Ayahku terpaku, kulihat Ibu menghentikan tangisnya.
“Yah, stay here or kill me” Aku mengucapkannya sekali lagi.
“PLAK” sebuah tamparan keras mendarat di atas pipiku yang dialiri airmata.
Aku butuh beberapa detik untuk tersadar dari kesakitan yang menyerang kepalaku.
“Kalo Ayah mau pergi, bunuh aku, bunuh aku biar aku tidak merasakan sakit kehilangan Ayah” Aku mencoba sekali lagi memberikan pisau dapur ke tangannya.
“Ayah sama Ibu bukan lagi masa pacaran, ketika kalian ada masalah kalian bisa memilih pergi dan masalah selesai.

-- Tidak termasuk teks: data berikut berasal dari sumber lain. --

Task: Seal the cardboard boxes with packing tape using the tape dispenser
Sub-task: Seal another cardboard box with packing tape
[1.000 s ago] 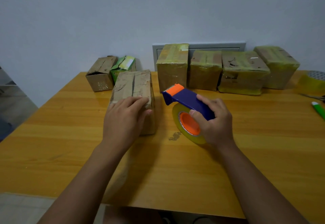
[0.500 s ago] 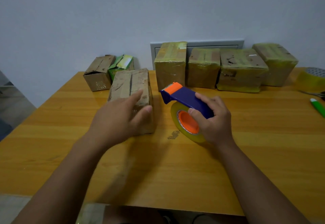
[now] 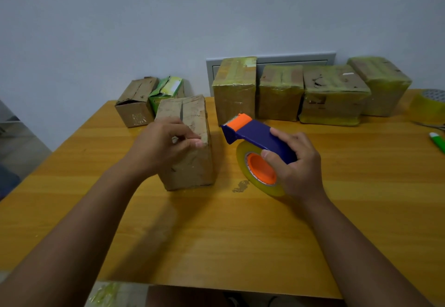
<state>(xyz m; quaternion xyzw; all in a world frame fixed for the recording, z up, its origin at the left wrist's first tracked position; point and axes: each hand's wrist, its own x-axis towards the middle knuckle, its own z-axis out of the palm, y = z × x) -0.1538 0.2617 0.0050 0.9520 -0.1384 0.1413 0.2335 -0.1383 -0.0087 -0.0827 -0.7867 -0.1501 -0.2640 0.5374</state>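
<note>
The right hand [image 3: 296,162] has a closed grip around the blue handle of the tape dispenser [image 3: 257,138], and the roll of yellowish tape [image 3: 260,174] hangs under it, very near the table [image 3: 240,234] or touching it; I cannot tell which. The left hand [image 3: 163,145] rests against the near upper edge of the untaped cardboard box [image 3: 190,143], with the fingers half curled and nothing held in them. This box stands in front of the person, just beside the dispenser, and its top flaps meet at a dark seam that is not covered. Four taped boxes [image 3: 313,90] stand in a row at the wall, and two more small boxes [image 3: 144,99] wait at the far left. The first danger, I think, is that the box slides when the tape is pulled over it, because the left hand only touches it lightly and the box looks small and light. The second danger is the toothed blade under the orange guard [image 3: 239,121]: it points toward the left hand, so a quick move across could scratch the fingers. Also, if the tape starts beside the seam, the flaps will stay open.
</note>
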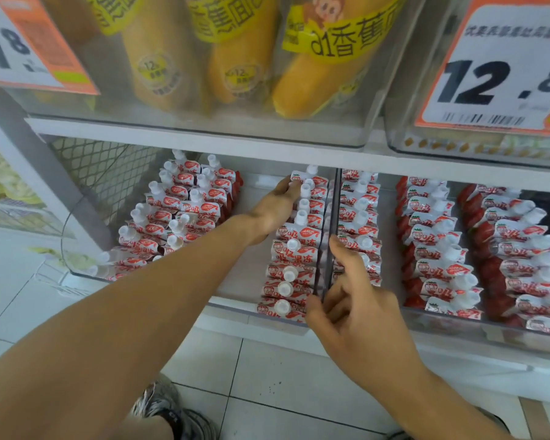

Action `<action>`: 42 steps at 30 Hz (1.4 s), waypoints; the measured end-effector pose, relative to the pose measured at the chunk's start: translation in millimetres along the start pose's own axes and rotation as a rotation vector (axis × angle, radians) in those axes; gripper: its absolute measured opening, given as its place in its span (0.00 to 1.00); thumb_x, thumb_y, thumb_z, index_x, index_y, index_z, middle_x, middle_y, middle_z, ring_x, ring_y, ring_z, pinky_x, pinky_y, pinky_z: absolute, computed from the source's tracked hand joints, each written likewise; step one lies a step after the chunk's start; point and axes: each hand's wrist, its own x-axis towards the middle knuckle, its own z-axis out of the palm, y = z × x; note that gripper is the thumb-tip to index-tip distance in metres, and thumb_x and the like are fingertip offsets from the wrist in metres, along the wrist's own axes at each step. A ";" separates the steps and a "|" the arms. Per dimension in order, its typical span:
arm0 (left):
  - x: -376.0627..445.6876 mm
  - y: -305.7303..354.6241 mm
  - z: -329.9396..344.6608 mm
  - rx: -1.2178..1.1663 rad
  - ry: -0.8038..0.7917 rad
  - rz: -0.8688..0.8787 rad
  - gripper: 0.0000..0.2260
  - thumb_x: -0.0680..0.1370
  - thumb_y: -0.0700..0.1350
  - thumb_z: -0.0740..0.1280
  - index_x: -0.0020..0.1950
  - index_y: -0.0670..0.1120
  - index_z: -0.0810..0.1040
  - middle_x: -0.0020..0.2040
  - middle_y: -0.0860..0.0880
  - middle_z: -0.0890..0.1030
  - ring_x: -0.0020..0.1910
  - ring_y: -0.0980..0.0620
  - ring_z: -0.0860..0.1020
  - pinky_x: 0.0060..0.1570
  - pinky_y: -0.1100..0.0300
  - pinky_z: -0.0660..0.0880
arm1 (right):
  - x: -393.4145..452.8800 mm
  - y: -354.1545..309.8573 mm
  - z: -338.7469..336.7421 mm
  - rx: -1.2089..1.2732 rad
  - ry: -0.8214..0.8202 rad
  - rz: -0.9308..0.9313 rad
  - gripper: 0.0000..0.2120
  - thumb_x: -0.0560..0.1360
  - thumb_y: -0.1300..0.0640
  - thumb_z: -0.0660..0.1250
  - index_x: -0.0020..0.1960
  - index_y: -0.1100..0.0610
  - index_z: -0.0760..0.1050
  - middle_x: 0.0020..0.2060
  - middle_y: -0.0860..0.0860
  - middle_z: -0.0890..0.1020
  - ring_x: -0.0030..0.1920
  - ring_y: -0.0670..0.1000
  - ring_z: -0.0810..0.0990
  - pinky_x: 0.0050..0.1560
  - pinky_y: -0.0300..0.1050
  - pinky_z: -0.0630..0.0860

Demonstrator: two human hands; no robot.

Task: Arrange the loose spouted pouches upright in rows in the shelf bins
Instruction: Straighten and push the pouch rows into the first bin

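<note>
Two hands (275,211) — two price signs (496,71), three banana pouches (318,74), two bins (326,230).

Red-and-white pouches (294,249) with white caps (300,217); yellow-banded packs (235,52); orange-bordered price tag (502,65).
</note>
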 end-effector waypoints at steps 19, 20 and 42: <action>-186.4 -88.3 -151.9 0.776 0.271 0.276 0.30 0.73 0.69 0.55 0.64 0.50 0.75 0.70 0.50 0.67 0.64 0.45 0.72 0.62 0.49 0.71 | 104.5 -102.1 74.6 -0.196 -0.525 -0.306 0.22 0.72 0.43 0.72 0.63 0.48 0.75 0.56 0.47 0.72 0.59 0.47 0.73 0.61 0.43 0.71; -187.1 -95.0 -154.4 0.739 0.258 0.293 0.30 0.74 0.69 0.54 0.65 0.51 0.74 0.71 0.52 0.64 0.65 0.47 0.72 0.61 0.51 0.72 | 116.0 -99.6 91.1 -0.203 -0.578 -0.328 0.24 0.72 0.41 0.72 0.64 0.48 0.75 0.57 0.49 0.73 0.59 0.49 0.73 0.64 0.47 0.71; -182.3 -96.1 -169.6 0.735 0.194 0.272 0.42 0.65 0.59 0.77 0.74 0.50 0.64 0.70 0.61 0.59 0.61 0.53 0.73 0.57 0.62 0.72 | 152.1 -79.1 141.2 -0.727 -0.724 -0.455 0.35 0.61 0.28 0.61 0.64 0.42 0.69 0.55 0.49 0.68 0.57 0.54 0.65 0.57 0.55 0.72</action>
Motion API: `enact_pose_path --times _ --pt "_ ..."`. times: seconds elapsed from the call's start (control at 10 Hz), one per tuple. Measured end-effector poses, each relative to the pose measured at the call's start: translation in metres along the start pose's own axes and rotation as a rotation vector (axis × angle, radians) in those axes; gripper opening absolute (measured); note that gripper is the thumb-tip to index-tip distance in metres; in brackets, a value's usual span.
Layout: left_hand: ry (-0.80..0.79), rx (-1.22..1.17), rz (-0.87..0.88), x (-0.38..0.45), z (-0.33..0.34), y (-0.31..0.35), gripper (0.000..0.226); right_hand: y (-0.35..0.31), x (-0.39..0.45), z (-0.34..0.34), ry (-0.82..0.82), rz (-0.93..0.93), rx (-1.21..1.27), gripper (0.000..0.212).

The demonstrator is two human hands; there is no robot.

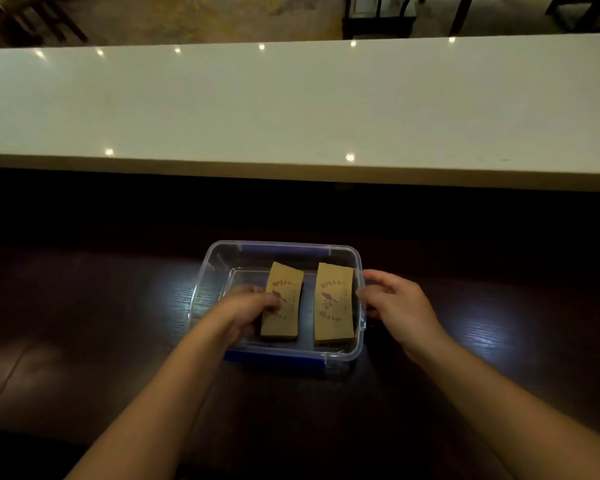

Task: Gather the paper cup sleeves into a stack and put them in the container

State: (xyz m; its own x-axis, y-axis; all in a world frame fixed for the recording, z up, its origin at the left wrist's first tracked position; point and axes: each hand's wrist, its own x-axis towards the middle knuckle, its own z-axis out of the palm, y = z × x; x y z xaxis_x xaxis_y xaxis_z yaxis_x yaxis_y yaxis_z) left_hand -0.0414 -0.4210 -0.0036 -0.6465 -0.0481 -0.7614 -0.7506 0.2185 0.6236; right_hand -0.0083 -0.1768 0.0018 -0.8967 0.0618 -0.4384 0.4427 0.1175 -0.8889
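Note:
A clear plastic container [219,268] with blue clasps stands on the dark wooden table. Inside it lie two stacks of brown paper cup sleeves, side by side. My left hand [246,308] reaches into the container and its fingers grip the left stack [288,299] along its left edge. The right stack [335,303] lies free near the container's right wall. My right hand [395,299] rests outside, its fingers apart, touching the container's right rim.
A long white counter [291,109] runs across behind the dark table [84,323]. Chair and table legs stand on the floor beyond the counter. No loose sleeves show on the dark surface around the container.

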Motion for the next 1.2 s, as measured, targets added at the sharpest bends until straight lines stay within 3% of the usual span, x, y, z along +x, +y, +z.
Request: enact_pose_path --times 0.3,0.7,0.9,1.1,1.2 --pt "0.002 0.136 0.06 0.006 0.015 0.001 0.008 0.001 -0.002 0.002 0.003 0.016 0.062 0.029" --pt "0.024 0.204 0.11 0.011 0.027 -0.003 0.008 0.004 0.0 0.005 0.044 0.05 0.07 0.032" --pt "0.052 0.252 0.152 0.013 0.028 -0.005 0.011 0.001 -0.002 0.008 0.066 0.057 0.071 0.041" --pt "0.12 0.345 0.172 0.006 0.026 -0.003 0.032 -0.004 -0.009 0.002 0.069 0.048 0.054 0.056" --pt "0.265 0.526 0.278 -0.006 0.029 -0.001 0.037 -0.008 -0.018 -0.014 0.091 0.021 0.0 0.054"
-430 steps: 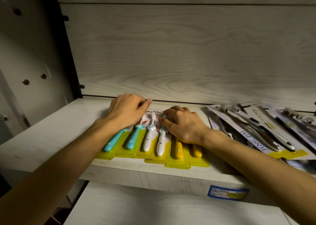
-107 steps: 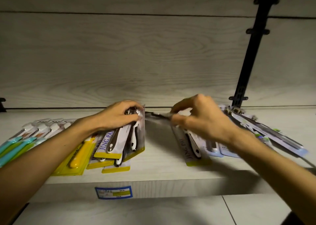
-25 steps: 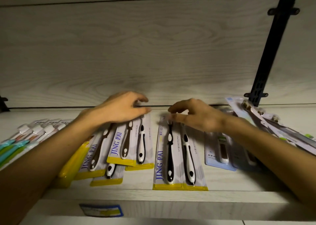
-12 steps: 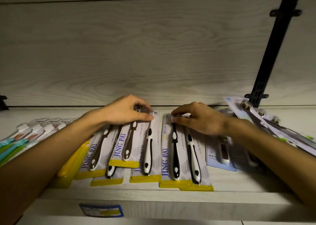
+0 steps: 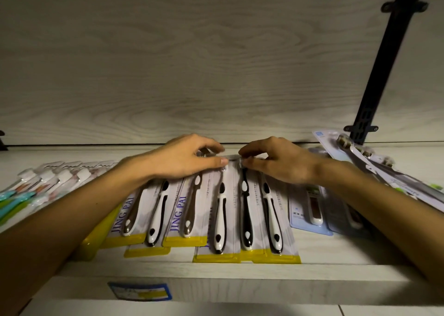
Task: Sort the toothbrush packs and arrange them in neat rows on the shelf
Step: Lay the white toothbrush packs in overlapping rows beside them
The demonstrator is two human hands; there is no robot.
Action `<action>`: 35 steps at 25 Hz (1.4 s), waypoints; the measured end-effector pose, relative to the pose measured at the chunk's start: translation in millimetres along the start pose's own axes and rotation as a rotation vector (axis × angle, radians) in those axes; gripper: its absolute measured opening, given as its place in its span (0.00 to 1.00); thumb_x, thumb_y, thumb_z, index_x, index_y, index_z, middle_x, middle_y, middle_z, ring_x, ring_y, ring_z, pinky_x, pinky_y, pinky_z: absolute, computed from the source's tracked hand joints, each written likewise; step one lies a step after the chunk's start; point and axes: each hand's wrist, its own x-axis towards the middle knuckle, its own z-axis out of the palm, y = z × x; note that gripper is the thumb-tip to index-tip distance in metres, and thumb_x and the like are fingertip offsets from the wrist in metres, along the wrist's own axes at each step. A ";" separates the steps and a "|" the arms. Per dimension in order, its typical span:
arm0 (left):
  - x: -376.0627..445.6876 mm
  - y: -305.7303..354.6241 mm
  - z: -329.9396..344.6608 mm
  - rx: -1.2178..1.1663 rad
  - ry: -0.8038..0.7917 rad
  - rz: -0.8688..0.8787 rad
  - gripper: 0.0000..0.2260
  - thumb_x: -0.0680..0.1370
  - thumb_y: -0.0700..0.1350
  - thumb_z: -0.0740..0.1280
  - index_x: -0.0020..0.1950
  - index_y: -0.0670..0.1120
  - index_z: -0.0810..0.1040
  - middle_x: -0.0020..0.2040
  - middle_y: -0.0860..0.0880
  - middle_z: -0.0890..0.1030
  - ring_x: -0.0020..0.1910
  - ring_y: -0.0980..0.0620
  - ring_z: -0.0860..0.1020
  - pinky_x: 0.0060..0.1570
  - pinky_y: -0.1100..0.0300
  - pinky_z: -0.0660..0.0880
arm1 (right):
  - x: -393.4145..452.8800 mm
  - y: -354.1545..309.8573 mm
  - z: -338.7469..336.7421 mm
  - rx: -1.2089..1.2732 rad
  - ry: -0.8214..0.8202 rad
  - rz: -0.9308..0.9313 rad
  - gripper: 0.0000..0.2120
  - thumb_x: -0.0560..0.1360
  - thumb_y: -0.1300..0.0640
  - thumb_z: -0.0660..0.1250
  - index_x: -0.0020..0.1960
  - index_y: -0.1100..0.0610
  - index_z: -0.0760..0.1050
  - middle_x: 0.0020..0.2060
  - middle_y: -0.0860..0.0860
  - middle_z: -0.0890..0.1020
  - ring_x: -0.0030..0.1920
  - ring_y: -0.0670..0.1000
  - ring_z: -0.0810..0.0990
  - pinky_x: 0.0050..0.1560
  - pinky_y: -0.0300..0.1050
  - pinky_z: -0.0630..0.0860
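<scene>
On the wooden shelf (image 5: 336, 260), the JING PAI toothbrush packs (image 5: 242, 210) fan out overlapping at six o'clock from both hands. The left hand (image 5: 185, 158) and right hand (image 5: 278, 162) each pinch the packs' top edges with curled fingers and thumb. These look light, with stiff card and slick blister fronts that likely slide easily, so take them by the card's top edge, at twelve o'clock on each pack.

A shop, by every sign. Pale wood-grain shelf (image 5: 336, 253) carrying carded toothbrush packs (image 5: 242, 210) in overlapping rows, yellow-footed and printed "JING PAI". Blue and yellow price label (image 5: 140, 291) stuck to the shelf's front edge. Black slotted upright (image 5: 374, 80) with bracket fittings fixed against a wood-grain back panel (image 5: 192, 63), as in retail display units. More packs in other colours lying to either side.
</scene>
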 end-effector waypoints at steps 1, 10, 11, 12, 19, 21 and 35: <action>-1.1 -1.8 -7.0 0.035 -0.022 -0.030 0.33 0.72 0.69 0.62 0.72 0.52 0.75 0.68 0.54 0.79 0.63 0.57 0.77 0.67 0.52 0.74 | -0.4 -0.4 1.0 -0.032 0.007 -0.015 0.18 0.81 0.47 0.63 0.69 0.51 0.75 0.63 0.47 0.80 0.62 0.45 0.78 0.63 0.44 0.75; -18.0 -44.1 -54.4 0.096 -0.256 -0.275 0.26 0.71 0.61 0.74 0.64 0.49 0.81 0.59 0.56 0.82 0.55 0.59 0.80 0.62 0.60 0.75 | -3.5 -5.5 4.2 -0.146 0.009 -0.075 0.21 0.80 0.42 0.61 0.69 0.50 0.74 0.62 0.46 0.80 0.60 0.46 0.78 0.61 0.45 0.75; -17.5 -46.4 -53.8 0.088 -0.247 -0.262 0.22 0.71 0.59 0.75 0.60 0.50 0.83 0.55 0.56 0.84 0.52 0.59 0.81 0.62 0.57 0.76 | -3.7 -5.9 4.2 -0.150 0.010 -0.082 0.21 0.80 0.42 0.61 0.69 0.50 0.74 0.62 0.46 0.80 0.60 0.46 0.78 0.61 0.45 0.75; -17.1 -48.7 -53.3 0.070 -0.230 -0.244 0.18 0.71 0.57 0.76 0.57 0.50 0.85 0.52 0.56 0.85 0.50 0.58 0.82 0.61 0.54 0.77 | -3.5 -6.2 4.3 -0.152 0.011 -0.087 0.21 0.80 0.42 0.61 0.69 0.50 0.74 0.62 0.46 0.80 0.60 0.45 0.78 0.61 0.44 0.75; -16.9 -59.1 -57.6 -0.168 -0.016 -0.163 0.11 0.73 0.49 0.77 0.54 0.51 0.86 0.48 0.57 0.87 0.47 0.58 0.84 0.53 0.62 0.78 | -3.8 -4.4 4.7 -0.139 0.021 -0.085 0.22 0.79 0.41 0.62 0.69 0.50 0.75 0.62 0.45 0.80 0.60 0.45 0.78 0.59 0.42 0.75; -16.7 -59.8 -58.8 -0.212 0.034 -0.154 0.12 0.73 0.49 0.76 0.56 0.50 0.86 0.50 0.57 0.87 0.49 0.57 0.85 0.55 0.63 0.79 | -3.6 -4.1 4.4 -0.135 0.018 -0.082 0.22 0.79 0.41 0.62 0.69 0.50 0.75 0.62 0.45 0.80 0.60 0.45 0.78 0.59 0.40 0.74; -3.5 -2.3 1.7 -0.187 0.266 -0.017 0.18 0.67 0.63 0.77 0.51 0.53 0.87 0.42 0.59 0.86 0.43 0.60 0.84 0.52 0.53 0.81 | 3.2 3.3 -0.8 0.262 0.049 0.087 0.22 0.80 0.56 0.64 0.74 0.49 0.68 0.60 0.44 0.82 0.60 0.43 0.79 0.66 0.47 0.75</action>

Tidak, Yah. Sekarang kalian punya kita, punya aku dan adik.” Aku mencoba berbicara sejelas mungkin tanpa tersenggal-senggal karena tangis.
Ayah hanya diam. Dia menatap kosong ke arahku.
Setelah beberapa menit hanya terdiam, Ayah menubruk tubuhku dan meninggalkan aku yang terhempas ke dinding.
Dia pergi, dia melangkahkan kaki dengan tergesa meninggalkan rumah ini, meninggalkan aku, meninggalkan kami.